La revista PNAS asombró al mundo este lunes con un artículo firmado por los investigadores Sam Kriegman, Douglas Blackiston, Michael Levin y Josh Bongard donde explican cómo crearon a los llamados xenobots o ‘máquinas vivientes’.

Los primeros ‘robots vivos’ o xenobots han sido creados a partir de células madre de ranas y su utilidad potencial va desde la aplicación de medicamentos viajando por las arterias humanas hasta la limpieza de microplásticos en los océanos.

La mayoría de las tecnologías están hechas de acero, hormigón, productos químicos y plásticos, que se degradan con el tiempo y pueden producir efectos nocivos para la salud y el medio ambiente. Por lo tanto, sería útil construir tecnologías que utilicen materiales auto renovables y biocompatibles, de los cuales los candidatos ideales son los sistemas vivos.

Aquí presentamos un método que diseña máquinas completamente biológicas desde cero: las computadoras diseñan automáticamente nuevas máquinas en simulación, y los mejores diseños se construyen combinando diferentes tejidos biológicos. Esto sugiere que otros pueden usar este enfoque para diseñar una variedad de máquinas vivas para administrar de manera segura medicamentos dentro del cuerpo humano, ayudar con la remediación ambiental o ampliar aún más nuestra comprensión de las diversas formas y funciones que la vida puede adoptar”, se expone en el artículo firmado por Sam Kriegman, Douglas Blackiston, Michael Levin y Josh Bongard, publicado por la revista científica PNAS.

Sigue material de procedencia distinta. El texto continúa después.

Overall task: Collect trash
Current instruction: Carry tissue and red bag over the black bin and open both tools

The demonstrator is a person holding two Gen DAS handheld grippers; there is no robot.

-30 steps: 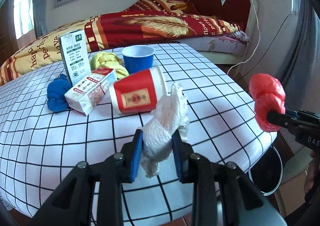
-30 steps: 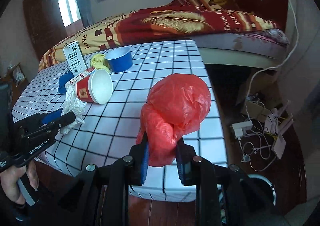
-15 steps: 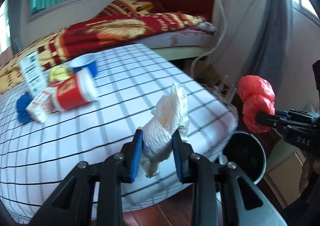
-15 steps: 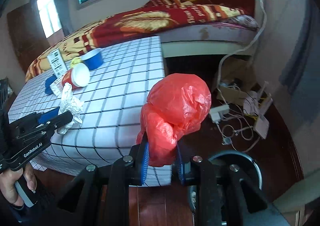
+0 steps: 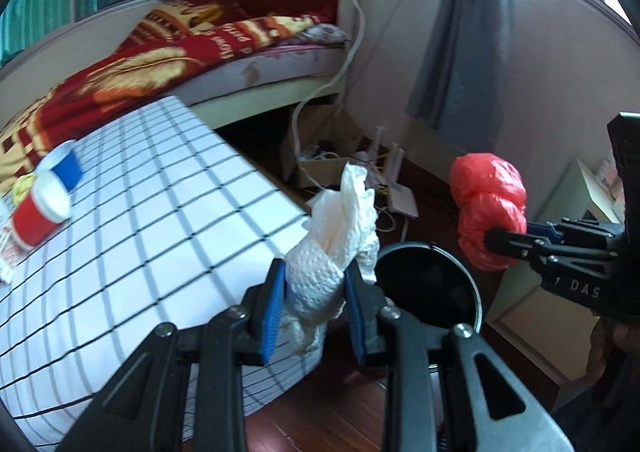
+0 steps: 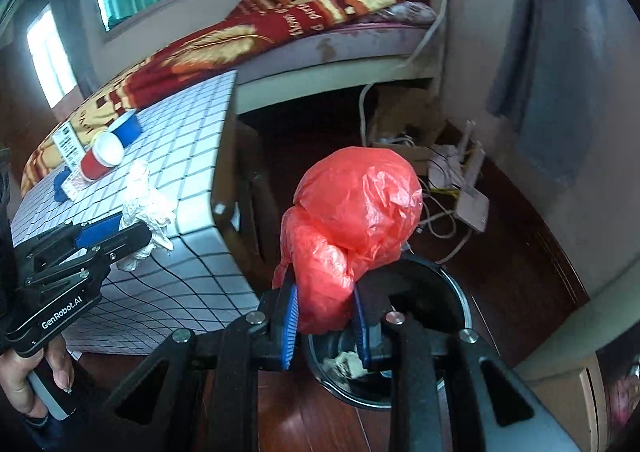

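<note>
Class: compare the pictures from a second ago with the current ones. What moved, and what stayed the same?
Both tools swung away from the checked table towards the black bin on the floor, which now lies just beyond them. Unchanged: the left tool stays shut on the crumpled tissue, the right tool on the red plastic bag; the cups remain on the table.

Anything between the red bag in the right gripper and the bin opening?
Nothing visible. The red plastic bag, clamped in the right gripper, hangs above the open bin, whose mouth is uncovered with trash already at the bottom. The left gripper with its paper towel sits off to the side.
</note>
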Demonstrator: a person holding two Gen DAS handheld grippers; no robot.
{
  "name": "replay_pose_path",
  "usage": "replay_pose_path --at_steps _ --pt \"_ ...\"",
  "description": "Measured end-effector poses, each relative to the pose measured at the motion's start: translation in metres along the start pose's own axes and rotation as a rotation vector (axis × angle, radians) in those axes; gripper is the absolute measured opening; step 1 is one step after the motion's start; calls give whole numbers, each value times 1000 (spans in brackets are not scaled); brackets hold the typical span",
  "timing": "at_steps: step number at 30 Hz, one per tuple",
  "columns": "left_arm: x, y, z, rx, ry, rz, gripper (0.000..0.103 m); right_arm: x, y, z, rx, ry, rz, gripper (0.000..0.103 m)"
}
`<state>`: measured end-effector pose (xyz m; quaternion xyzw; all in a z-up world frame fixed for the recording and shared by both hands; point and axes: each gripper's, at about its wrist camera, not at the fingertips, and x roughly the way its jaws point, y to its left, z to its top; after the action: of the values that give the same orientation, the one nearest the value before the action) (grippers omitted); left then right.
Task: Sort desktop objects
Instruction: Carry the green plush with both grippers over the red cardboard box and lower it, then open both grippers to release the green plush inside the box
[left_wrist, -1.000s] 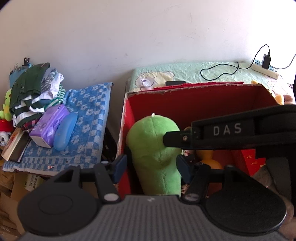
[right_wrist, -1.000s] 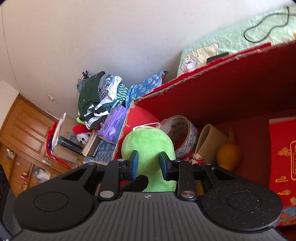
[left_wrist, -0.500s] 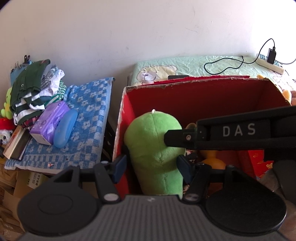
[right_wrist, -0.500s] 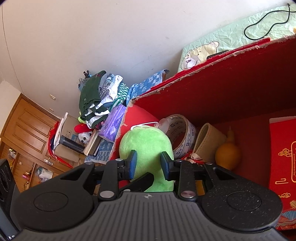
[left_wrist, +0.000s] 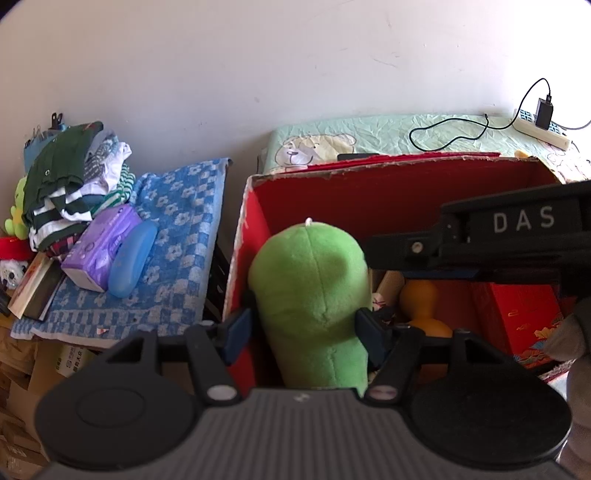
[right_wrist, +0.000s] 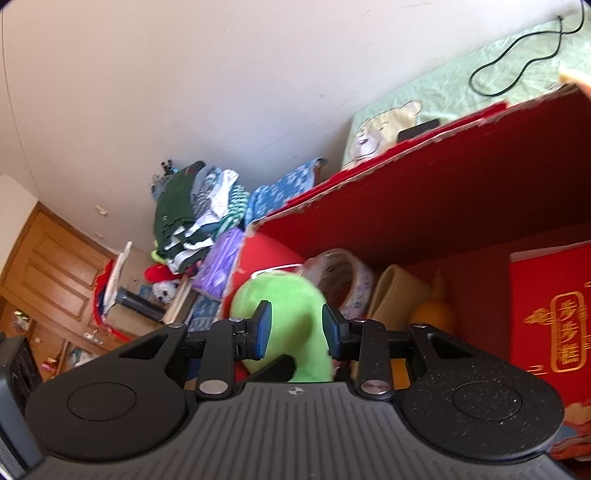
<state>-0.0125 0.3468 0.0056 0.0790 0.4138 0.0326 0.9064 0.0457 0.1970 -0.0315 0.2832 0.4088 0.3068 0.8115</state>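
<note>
The left gripper (left_wrist: 303, 332) has just been opening its jaws, and the soft green plush toy (left_wrist: 314, 299) between them now sits free, no longer squeezed. The right gripper (right_wrist: 293, 330) jaws have opened a little too; they stand apart with the toy's side showing between them, and I cannot tell if they touch it. The toy stands at the near left of the red cardboard box (left_wrist: 388, 192), beside a roll of printed tape (right_wrist: 340, 280) and an orange gourd-shaped thing (left_wrist: 421, 306). To do this well, I think both grippers should lift straight up so the toy does not tip.
</note>
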Motion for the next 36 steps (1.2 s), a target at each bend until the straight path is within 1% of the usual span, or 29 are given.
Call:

Los xenobots son literalmente máquinas vivas que alcanzan dimensiones de 650 a 750 micras

Aspecto de uno de los xenobots creados a partir de células madre de la rana africana ‘Xenopus laevis’.

El equipo de investigadores de las universidades de Vermont y de Tufts, en Estados Unidos, ha explicado que lograron el diseño y el ensamble de los xenobots a través de operaciones en un supercomputador para lograr un organismo vivo programable.

Según se ha explicado por el equipo de investigadores, se utilizó un algoritmo evolutivo – basado en los postulados de la evolución biológica- para crear millares de posibles diseños para dar forma a los xenobots. Posteriormente se aplicaron reglas básicas de biofísica para establecer qué podía hacer las células de la piel o cardíacas y al final optaron por quedarse con los modelos más exitosos.

Para darles vida se utilizaron células madre cultivadas de la rana africana Xenopus laevis -de ahí el nombre de xenobots- y tras su incubación fueron cortadas y armadas en piezas de ‘ensamblaje’ conforme a los modelos creados en el supercomputador.

Los nuevos xenobots son biodegradables, pues tiene un periodo apenas de siete días de superviviencia, por lo que al terminar el trabajo que se les asigne serán sólo células de piel muerta.

Miras las células con las que hemos estado construyendo nuestros xenobots y, genómicamente, son ranas; es cien por cien ADN de rana…pero no son ranas” , ha expuesto el investigador Michael Levin.

Los alcances de esta nueva tecno-biología aún están por verse.